*YOUR TASK*
Copy the lines below verbatim. Begin with the first and end with the line containing "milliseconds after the".

*DATA SHOWN*
────────────────────────────────────────
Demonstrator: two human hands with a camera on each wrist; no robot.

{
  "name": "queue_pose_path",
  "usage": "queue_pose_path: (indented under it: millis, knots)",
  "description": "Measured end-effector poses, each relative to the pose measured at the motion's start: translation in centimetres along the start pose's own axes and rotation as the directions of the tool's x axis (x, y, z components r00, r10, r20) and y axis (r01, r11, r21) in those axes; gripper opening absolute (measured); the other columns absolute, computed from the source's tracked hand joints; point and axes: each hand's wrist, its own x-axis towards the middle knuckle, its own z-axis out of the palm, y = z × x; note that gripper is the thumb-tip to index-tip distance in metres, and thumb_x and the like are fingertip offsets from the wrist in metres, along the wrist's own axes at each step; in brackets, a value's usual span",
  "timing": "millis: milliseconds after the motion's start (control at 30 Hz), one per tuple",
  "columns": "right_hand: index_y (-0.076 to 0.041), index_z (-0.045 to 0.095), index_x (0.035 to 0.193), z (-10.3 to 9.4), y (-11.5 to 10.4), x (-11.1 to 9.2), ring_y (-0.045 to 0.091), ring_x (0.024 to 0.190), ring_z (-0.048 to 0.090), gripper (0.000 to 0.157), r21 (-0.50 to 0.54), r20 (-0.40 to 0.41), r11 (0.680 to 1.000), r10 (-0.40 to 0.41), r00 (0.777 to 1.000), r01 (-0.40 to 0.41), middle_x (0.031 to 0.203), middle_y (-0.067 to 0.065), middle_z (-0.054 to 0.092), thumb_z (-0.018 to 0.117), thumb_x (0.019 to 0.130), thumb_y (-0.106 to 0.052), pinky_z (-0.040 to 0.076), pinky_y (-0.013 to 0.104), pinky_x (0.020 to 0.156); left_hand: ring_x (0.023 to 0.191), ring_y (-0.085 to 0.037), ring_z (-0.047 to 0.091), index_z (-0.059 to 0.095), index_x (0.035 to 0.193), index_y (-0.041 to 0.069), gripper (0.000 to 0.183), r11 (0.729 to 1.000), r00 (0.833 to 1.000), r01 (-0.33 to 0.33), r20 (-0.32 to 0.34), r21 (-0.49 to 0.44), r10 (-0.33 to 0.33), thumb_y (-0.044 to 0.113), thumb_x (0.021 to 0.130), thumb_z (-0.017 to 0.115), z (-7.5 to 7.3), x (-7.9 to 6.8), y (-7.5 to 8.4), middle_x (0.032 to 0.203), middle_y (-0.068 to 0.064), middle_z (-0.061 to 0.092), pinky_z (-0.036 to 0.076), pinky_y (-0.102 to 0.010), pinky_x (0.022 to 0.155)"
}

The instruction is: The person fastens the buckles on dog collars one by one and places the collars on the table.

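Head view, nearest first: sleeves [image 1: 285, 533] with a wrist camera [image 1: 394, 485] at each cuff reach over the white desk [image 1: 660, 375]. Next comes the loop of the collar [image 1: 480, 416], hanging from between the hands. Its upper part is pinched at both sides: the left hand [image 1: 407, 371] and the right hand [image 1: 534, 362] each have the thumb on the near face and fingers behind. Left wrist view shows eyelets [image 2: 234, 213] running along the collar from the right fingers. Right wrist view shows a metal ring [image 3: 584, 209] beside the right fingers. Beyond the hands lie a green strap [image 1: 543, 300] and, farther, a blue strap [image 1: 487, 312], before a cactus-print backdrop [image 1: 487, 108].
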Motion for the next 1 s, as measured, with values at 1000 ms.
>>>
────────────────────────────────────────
*OUTPUT OF THE EXERCISE*
Demonstrator: two human hands with a camera on each wrist; no robot.

{
  "name": "queue_pose_path",
  "usage": "queue_pose_path: (indented under it: millis, knots)",
  "description": "Measured end-effector poses, each relative to the pose measured at the motion's start: translation in centimetres along the start pose's own axes and rotation as the directions of the tool's x axis (x, y, z components r00, r10, r20) and y axis (r01, r11, r21) in those axes; gripper opening absolute (measured); the other columns absolute, computed from the source's tracked hand joints; point and axes: each hand's wrist, its own x-axis towards the middle knuckle, its own z-axis out of the palm, y = z × x; note that gripper is the thumb-tip to index-tip distance in metres, and thumb_x and the like are fingertip offsets from the wrist in metres, along the wrist's own axes at each step; in brackets, a value's usual span",
  "timing": "millis: milliseconds after the motion's start (control at 30 Hz), one per tuple",

That finishes the output for this exercise.